The case stems from years (2003-14) of corrupt hiring at the Illinois Department of Transportation. Former Govs. Rod Blagojevich and Pat Quinn oversaw what can only be described as a conspiracy to engage in wholesale violations of state hiring law to ensure that friends, family members and campaign donors of powerful Democrats were put on the payroll without going through the traditional hiring process.

That kind of patronage hiring has been illegal since 1990, when the U.S. Supreme Court struck down the state's political hiring process under former Republican Gov. James Thompson.

The decision paved the way for merit hiring, a system that gives everyone a fair chance at securing state employment instead of just those with political connections.

The IDOT case is in court because Chicago lawyer Michael Shakman challenged state compliance, a move that opened a can of worms late in Quinn's administration.

Now as part of that lawsuit, Shakman is asking a federal judge to expand the current monitoring of IDOT to all state agencies.

Or, as the legal motion filed by Rauner's office put it, the law firm's turf would be expanded "from one agency and 5,000 employees to 51 agencies and 50,000 employees."

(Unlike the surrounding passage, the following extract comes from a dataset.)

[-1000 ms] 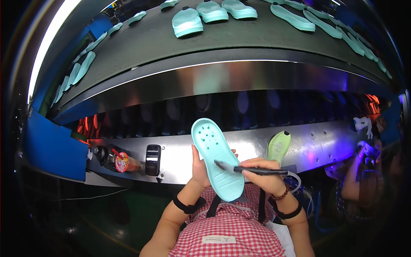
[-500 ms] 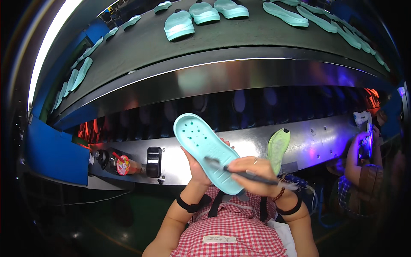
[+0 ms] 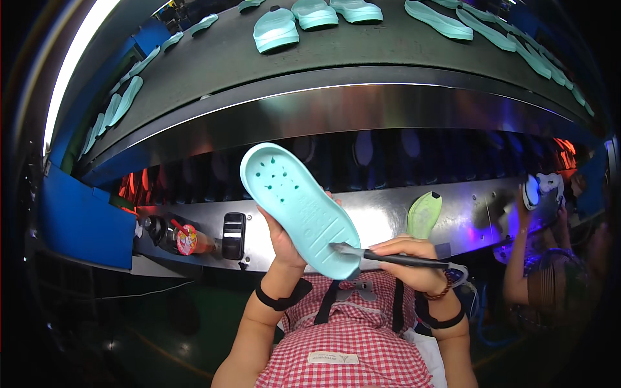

The state already has paid the outside monitor $800,000 for its IDOT work. Imagine the costs if the monitor's assigned work exponentially expands.

It's a sad fact that most citizens don't pay much attention to what happens at all levels of government. To them, it's just noise.

That's too bad because it costs taxpayers a fortune through what is known as Illinois' "corruption tax." That refers to the extra costs to taxpayers caused by insiders rigging the game — in this case illegal hiring — for themselves as well as the investigatory costs of trying to track down the wrongdoers.

There's no doubt that Gov. Rauner is committed to taking the steps necessary to expose this insidious practice. But, given limited resources, he's sensibly assigned Executive Inspector General Maggie Hickey to oversee hiring decisions to make sure rules are followed. He has proposed a $600,000 budget increase to provide additional resources for that office's hiring and employment monitoring unit.

Unfortunately, taxpayers pay either way. But there's no reason they should pay more than necessary.

Here's another reality involving this kind of corruption in Illinois. The wrongdoers almost always get away with it.

How else can one explain why only about 30 of IDOT's illegal hires over an 11-year period recently lost their jobs? The others have either left IDOT or were transferred into union-protected positions and, as a result, are safe and sound.

Being illegally hired in the first place has no bearing on the matter. That's a real Illinois-style disgrace.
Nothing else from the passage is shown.